#### [How to complete this task]
Starting at the line with "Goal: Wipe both", retype each line exactly up to and including the final line of the records below.

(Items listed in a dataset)
┌────────
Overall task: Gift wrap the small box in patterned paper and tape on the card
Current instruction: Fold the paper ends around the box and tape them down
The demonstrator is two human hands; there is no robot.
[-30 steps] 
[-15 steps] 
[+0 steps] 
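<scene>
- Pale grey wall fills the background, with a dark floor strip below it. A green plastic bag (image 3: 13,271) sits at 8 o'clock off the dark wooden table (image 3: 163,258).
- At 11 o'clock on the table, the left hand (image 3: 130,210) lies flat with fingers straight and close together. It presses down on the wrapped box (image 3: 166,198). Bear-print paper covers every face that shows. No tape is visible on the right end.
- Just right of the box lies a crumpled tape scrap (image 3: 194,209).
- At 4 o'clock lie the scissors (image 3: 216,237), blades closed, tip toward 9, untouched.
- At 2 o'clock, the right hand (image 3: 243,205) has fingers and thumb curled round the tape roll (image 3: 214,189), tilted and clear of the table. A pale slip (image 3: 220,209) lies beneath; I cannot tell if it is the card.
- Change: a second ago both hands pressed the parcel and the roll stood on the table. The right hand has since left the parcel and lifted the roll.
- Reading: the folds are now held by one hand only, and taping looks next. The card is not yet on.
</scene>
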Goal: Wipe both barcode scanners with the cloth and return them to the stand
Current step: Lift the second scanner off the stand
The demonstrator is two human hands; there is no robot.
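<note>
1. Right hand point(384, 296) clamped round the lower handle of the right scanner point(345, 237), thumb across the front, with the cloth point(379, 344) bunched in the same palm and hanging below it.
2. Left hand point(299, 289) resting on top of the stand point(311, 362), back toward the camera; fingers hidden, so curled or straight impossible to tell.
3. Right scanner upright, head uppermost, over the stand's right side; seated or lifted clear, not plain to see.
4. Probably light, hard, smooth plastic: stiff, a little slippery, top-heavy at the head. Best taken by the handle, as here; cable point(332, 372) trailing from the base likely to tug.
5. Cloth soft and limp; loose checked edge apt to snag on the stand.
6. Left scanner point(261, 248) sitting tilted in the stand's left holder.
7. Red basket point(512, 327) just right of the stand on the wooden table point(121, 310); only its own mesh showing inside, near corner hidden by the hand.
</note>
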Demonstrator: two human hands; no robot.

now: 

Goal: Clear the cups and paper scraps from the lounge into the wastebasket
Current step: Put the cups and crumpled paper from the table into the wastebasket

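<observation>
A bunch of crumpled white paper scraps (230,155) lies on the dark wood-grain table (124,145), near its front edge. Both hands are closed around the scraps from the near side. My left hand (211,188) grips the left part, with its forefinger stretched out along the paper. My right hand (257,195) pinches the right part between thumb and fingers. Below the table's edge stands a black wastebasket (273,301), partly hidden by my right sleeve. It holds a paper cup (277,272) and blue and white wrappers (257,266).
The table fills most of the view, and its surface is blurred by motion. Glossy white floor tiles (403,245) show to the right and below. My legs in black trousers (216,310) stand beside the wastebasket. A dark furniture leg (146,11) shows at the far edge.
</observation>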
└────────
#### [Result]
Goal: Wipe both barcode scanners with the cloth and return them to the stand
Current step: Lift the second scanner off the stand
The demonstrator is two human hands; there is no robot.
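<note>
1. Right hand point(384, 296) clamped round the lower handle of the right scanner point(345, 237), thumb across the front, with the cloth point(379, 344) bunched in the same palm and hanging below it.
2. Left hand point(299, 289) resting on top of the stand point(311, 362), back toward the camera; fingers hidden, so curled or straight impossible to tell.
3. Right scanner upright, head uppermost, over the stand's right side; seated or lifted clear, not plain to see.
4. Probably light, hard, smooth plastic: stiff, a little slippery, top-heavy at the head. Best taken by the handle, as here; cable point(332, 372) trailing from the base likely to tug.
5. Cloth soft and limp; loose checked edge apt to snag on the stand.
6. Left scanner point(261, 248) sitting tilted in the stand's left holder.
7. Red basket point(512, 327) just right of the stand on the wooden table point(121, 310); only its own mesh showing inside, near corner hidden by the hand.
</note>
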Demonstrator: two human hands; no robot.

now: 

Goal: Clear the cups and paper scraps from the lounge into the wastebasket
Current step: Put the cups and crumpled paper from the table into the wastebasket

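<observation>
A bunch of crumpled white paper scraps (230,155) lies on the dark wood-grain table (124,145), near its front edge. Both hands are closed around the scraps from the near side. My left hand (211,188) grips the left part, with its forefinger stretched out along the paper. My right hand (257,195) pinches the right part between thumb and fingers. Below the table's edge stands a black wastebasket (273,301), partly hidden by my right sleeve. It holds a paper cup (277,272) and blue and white wrappers (257,266).
The table fills most of the view, and its surface is blurred by motion. Glossy white floor tiles (403,245) show to the right and below. My legs in black trousers (216,310) stand beside the wastebasket. A dark furniture leg (146,11) shows at the far edge.
</observation>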

The exercise requires nothing further.